**What you need to do**
For the entries below, the expected answer is the line with "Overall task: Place", the line with "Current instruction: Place", and every line between them, exactly as written, and nothing more.

------------------------

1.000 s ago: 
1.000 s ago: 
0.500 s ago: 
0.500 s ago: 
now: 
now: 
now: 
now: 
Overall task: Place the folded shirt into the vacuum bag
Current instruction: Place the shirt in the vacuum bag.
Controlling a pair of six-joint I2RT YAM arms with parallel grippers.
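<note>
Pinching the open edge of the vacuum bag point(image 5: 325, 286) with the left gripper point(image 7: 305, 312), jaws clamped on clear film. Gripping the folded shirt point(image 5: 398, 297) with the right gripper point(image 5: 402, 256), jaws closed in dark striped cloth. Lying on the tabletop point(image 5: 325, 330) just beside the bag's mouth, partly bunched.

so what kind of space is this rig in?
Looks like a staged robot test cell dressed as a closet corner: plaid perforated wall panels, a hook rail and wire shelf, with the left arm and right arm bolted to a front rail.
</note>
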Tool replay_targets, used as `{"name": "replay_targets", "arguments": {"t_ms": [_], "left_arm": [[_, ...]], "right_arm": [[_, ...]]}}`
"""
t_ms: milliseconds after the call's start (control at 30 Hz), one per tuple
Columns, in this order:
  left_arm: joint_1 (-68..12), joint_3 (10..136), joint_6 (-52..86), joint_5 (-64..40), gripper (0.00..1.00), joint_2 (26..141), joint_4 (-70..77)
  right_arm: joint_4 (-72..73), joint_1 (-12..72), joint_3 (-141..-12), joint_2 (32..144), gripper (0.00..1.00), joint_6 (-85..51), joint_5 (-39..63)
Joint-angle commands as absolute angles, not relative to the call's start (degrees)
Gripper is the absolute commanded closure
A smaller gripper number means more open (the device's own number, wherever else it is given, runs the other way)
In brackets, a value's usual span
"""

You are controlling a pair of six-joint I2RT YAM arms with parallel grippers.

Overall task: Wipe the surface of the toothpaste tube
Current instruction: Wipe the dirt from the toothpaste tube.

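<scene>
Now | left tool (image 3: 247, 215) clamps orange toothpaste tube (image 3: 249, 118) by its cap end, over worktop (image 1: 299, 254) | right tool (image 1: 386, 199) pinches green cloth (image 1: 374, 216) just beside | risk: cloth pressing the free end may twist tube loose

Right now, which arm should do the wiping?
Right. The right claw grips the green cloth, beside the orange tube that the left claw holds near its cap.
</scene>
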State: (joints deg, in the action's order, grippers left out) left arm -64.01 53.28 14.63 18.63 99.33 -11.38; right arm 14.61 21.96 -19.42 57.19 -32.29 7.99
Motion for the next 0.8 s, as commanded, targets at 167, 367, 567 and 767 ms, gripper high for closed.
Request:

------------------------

**The completed task**
Overall task: Place the folded shirt into the vacuum bag
Current instruction: Place the shirt in the vacuum bag.

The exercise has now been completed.